A Wool Craft
In the 11th century, during the reign of the Mughal Emperor Akbar, a man named Nubi innovatively created a felted covering for the king's ill horse. Ever since, people have been making felted cloth from the wool of sheep. The craft is primarily practiced by the Pinjara and Mansuri communities, Sama Muslims native to Kachchh. Namda is a craft made for all types of climates. There are Namda artisans throughout India, working in Kashmir, Himachal Pradesh and Rajasthan.

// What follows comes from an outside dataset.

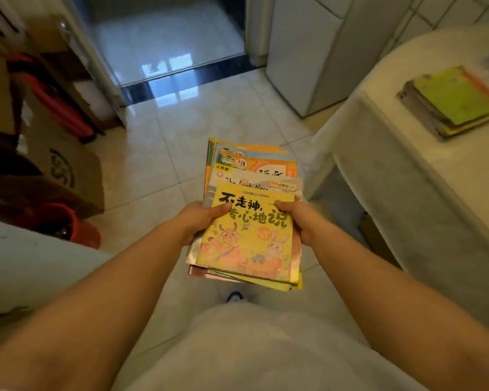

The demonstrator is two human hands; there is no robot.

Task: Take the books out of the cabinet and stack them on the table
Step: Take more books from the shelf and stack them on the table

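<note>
Both hands grip one pile of books [249, 221] over the tiled floor [158, 153], centre-near: left hand [201, 221] clamped on its left edge, right hand [299, 221] on its right edge, thumbs pressed on the yellow top cover, other fingers hidden under the pile. Covers in the pile are fanned, far ones sticking out past the top book. Second stack [449, 105] with a green cover on top lies on the table [407, 193] at far right, well apart from the held pile.
</note>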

In Kachchh, the Pinjara and Mansuri communities create felted namda from indigenous sheep wool. After the wool is collected, cleaned, dyed, and compressed into sheets, artisans create colorful and intricate designs which are often embroidered. Namda is still used to create saddle blankets for horses and camels in local nomadic communities. Prayer mats for Muslims also can be found felted from the course, earthy fabric
The Future of Felt
Only four Namda practitioners remain in Kachchh today. The namda artisans Khamir supports are based in Gagodar and Mundra. The market for namda craft is located primarily in Saurashtra where Darbars, Patels, and Marvadis buy products regularly for their horses. Namda craft serves as a sole source of income for artisans, who feel that the craft is sustainable.
Khamir works with artisans to establish new linkages that further the craft. By introducing new designs and products, Khamir is helping to ensure this craft has a future.